ASSIGNMENT:
All pictures are to be omitted while the lines starting at the line with "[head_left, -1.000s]" and ending at the line with "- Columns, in" in the material below are retyped exactly, both ends included.

DATASET RECORDS:
·····
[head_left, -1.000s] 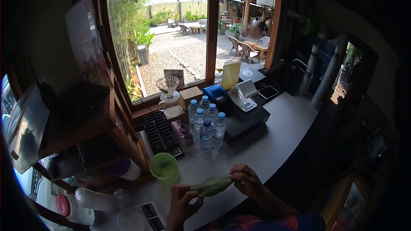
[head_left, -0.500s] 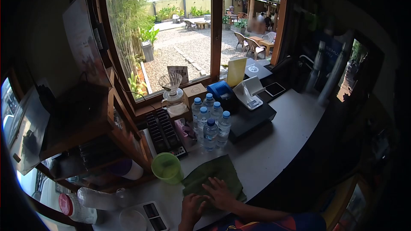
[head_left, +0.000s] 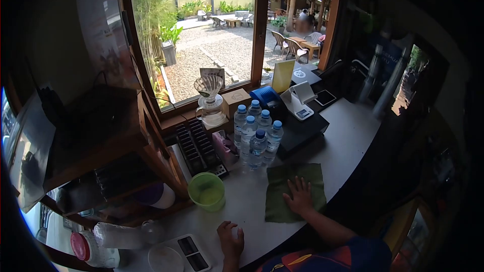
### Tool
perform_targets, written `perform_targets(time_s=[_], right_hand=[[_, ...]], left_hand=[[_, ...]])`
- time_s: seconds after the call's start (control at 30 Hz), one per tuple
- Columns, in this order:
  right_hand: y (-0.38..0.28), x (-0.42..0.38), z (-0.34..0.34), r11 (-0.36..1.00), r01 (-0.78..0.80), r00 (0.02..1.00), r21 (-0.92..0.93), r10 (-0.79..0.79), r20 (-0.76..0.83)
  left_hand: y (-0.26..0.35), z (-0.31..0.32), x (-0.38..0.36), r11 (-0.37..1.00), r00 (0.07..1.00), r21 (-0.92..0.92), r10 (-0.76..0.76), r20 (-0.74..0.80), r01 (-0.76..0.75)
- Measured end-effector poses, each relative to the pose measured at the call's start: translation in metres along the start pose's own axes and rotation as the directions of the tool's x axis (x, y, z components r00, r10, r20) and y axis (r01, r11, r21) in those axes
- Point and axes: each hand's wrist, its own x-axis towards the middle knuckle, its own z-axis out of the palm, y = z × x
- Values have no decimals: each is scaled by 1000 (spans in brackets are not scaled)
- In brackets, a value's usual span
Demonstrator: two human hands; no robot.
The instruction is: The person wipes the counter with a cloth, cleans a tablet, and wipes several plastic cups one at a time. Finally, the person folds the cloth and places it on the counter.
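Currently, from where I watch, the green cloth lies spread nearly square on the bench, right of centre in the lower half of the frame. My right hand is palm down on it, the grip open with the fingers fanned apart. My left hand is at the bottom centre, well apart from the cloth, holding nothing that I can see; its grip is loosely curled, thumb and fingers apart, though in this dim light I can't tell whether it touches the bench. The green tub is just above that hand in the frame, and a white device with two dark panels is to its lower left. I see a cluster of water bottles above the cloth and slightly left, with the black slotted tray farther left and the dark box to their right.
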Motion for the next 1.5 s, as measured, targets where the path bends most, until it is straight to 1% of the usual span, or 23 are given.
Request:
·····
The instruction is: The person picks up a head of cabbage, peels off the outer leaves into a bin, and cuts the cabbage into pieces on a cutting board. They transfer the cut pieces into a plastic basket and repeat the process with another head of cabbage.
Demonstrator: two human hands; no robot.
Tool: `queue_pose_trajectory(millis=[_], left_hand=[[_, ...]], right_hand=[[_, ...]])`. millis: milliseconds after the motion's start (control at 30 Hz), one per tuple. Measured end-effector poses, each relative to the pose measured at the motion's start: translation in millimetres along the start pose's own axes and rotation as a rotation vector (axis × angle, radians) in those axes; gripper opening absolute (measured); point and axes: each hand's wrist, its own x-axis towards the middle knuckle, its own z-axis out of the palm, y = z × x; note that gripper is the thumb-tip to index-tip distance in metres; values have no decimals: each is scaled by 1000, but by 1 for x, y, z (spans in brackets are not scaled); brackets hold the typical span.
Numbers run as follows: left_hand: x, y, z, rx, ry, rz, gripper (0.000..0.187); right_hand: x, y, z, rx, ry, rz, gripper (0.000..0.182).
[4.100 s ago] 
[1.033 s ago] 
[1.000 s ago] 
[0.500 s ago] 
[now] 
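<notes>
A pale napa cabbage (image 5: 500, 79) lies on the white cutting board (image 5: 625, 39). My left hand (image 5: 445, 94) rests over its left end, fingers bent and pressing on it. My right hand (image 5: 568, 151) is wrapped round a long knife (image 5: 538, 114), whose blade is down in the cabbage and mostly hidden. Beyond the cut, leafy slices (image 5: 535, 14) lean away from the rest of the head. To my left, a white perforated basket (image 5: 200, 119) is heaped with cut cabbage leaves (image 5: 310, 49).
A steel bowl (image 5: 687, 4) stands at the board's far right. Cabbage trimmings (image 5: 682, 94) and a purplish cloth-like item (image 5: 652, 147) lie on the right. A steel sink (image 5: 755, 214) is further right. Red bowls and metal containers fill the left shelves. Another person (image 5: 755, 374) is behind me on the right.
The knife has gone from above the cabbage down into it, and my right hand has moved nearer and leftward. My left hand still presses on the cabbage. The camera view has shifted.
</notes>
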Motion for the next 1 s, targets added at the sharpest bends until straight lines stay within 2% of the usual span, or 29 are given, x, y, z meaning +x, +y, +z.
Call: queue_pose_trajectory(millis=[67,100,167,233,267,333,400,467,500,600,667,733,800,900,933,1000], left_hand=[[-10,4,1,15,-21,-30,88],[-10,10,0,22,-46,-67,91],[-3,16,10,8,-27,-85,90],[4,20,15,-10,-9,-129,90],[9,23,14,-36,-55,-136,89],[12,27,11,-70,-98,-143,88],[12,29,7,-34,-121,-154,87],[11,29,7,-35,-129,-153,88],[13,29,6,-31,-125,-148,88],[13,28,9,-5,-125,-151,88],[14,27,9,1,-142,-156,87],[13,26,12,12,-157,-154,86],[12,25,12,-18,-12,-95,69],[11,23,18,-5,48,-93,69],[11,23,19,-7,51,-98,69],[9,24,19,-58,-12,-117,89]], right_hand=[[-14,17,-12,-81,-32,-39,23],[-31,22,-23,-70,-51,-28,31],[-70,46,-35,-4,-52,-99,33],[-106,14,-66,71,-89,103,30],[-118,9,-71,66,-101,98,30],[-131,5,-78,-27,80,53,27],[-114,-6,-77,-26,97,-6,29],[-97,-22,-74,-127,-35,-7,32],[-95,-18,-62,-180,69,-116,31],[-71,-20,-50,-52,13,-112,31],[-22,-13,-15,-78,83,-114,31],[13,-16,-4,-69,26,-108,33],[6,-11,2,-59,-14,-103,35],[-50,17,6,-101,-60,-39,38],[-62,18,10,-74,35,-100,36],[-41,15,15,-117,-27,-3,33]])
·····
RESPONSE AREA:
[head_left, -1.000s] 
[head_left, -0.500s] 
[head_left, +0.000s] 
### Tool
perform_targets, written `perform_targets(time_s=[_], right_hand=[[_, ...]], left_hand=[[_, ...]])`
- time_s: seconds after the call's start (control at 30 Hz), one per tuple
- Columns, in this order:

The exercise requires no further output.